Postby elfismiles » Thu Dec 10, 2015 10:13 am

UT-Austin: Fake Mass Shooting Not Welcome on Campus
by Luqman Adeniyi and Madlin Mekelburg
Dec. 9, 2015

Enlarge
Photo by Jennifer Whitney
“Come and Take It San Antonio!” gun rights rally at The Alamo, San Antonio, Oct. 19, 2013.

Editor's note: This story has been updated with comment from the University of Texas at Austin.

A Texas gun rights group plans to hold a fake mass shooting demonstration Saturday near the University of Texas at Austin to protest gun-free zones. The group had planned to hold the event on campus but decided to move it just off campus after the university warned that demonstrators could face criminal trespassing charges.

The event planned by Come And Take It Texas will feature members of the organization acting out a mass shooting with cardboard guns, fake blood and fake sounds of gun shots, according to a spokesman for the group, which is also known as DontComply.com.

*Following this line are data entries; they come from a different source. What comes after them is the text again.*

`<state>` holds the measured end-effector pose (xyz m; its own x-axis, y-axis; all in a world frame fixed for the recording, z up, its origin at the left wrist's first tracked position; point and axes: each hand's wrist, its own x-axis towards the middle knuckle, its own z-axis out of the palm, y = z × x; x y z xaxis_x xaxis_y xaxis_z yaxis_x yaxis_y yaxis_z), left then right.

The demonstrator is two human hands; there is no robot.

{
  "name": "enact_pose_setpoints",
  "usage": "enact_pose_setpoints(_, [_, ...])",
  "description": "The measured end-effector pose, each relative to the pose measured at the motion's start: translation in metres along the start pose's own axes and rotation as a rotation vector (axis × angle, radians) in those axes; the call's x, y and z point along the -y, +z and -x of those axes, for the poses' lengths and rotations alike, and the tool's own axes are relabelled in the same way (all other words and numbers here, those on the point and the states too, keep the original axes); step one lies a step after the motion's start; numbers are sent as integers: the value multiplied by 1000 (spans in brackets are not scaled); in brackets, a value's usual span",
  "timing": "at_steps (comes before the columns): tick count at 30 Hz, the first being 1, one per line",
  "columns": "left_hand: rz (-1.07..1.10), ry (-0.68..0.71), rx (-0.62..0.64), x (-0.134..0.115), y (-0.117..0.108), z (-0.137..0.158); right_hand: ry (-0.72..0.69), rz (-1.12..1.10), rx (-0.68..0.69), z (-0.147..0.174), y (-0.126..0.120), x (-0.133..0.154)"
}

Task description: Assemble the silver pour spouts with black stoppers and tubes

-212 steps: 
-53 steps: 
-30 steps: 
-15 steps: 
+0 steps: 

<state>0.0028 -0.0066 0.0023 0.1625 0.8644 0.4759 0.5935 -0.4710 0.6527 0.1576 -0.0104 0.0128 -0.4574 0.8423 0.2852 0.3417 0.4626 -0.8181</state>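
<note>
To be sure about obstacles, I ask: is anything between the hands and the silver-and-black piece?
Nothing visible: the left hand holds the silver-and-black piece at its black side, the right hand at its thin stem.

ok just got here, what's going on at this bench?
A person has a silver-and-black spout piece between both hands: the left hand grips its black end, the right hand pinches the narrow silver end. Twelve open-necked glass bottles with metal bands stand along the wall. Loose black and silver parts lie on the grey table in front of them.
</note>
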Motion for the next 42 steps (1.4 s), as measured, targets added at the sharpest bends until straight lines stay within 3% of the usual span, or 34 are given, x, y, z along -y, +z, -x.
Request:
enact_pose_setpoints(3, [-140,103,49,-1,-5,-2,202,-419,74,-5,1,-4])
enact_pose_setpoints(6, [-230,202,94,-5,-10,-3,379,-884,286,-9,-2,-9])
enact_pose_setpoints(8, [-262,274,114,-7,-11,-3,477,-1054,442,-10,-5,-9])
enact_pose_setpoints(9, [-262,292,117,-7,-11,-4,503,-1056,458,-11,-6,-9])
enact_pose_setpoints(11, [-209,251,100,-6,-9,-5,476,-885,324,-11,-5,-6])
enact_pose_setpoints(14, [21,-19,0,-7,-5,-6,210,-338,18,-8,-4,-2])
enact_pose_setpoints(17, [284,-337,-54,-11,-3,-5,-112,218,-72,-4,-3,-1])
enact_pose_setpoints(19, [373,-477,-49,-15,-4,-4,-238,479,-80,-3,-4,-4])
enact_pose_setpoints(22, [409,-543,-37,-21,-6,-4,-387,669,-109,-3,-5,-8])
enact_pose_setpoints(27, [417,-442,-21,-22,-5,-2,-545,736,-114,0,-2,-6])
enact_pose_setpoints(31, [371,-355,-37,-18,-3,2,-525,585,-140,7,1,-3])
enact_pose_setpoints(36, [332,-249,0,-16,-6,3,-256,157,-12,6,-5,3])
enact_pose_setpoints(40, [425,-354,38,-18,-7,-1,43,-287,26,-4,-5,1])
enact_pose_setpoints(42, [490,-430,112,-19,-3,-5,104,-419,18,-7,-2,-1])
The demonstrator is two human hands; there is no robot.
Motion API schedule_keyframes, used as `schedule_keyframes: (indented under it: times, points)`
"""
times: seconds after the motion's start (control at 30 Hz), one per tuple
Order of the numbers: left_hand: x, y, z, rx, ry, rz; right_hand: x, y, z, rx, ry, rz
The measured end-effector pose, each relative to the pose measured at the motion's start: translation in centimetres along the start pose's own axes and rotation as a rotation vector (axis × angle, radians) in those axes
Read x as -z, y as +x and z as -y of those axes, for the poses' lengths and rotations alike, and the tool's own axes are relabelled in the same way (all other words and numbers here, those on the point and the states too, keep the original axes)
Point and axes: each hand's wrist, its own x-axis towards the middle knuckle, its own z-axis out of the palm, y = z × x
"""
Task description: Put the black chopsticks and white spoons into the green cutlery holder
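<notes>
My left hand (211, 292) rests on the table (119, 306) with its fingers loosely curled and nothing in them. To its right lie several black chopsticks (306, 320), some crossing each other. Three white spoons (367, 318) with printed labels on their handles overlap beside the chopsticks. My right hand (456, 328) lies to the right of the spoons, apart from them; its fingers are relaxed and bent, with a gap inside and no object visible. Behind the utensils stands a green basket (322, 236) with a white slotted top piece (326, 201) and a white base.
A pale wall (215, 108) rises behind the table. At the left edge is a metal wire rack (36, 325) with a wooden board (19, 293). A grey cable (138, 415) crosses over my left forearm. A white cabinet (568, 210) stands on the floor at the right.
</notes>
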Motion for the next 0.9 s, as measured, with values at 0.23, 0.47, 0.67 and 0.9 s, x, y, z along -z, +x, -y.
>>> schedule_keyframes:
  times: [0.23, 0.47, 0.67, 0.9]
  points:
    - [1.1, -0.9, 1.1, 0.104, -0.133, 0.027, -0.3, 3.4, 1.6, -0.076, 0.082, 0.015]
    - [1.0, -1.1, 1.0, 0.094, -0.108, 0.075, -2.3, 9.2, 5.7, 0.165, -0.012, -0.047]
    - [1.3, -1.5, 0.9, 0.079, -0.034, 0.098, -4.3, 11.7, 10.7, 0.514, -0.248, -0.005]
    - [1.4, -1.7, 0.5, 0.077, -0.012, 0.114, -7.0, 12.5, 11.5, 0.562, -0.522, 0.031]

Come and Take It Texas created what it is calling the "Open Carry Walk and Crisis Performance" event because of renewed discussions by politicians and the media about cracking down on gun rights, according to the group's spokesman, Matthew Short. The planned event was first reported by the Austin American-Statesman.

“We want to bring light to the fact that people are dying because we outlaw guns,” Short said. “We are going to do it as a visual demonstration so that people can get an understanding of what might actually happen in this situation.”

The event violates UT System Board of Regents' rules that prohibit outside groups from assembling on campus, the university said in a statement Wednesday.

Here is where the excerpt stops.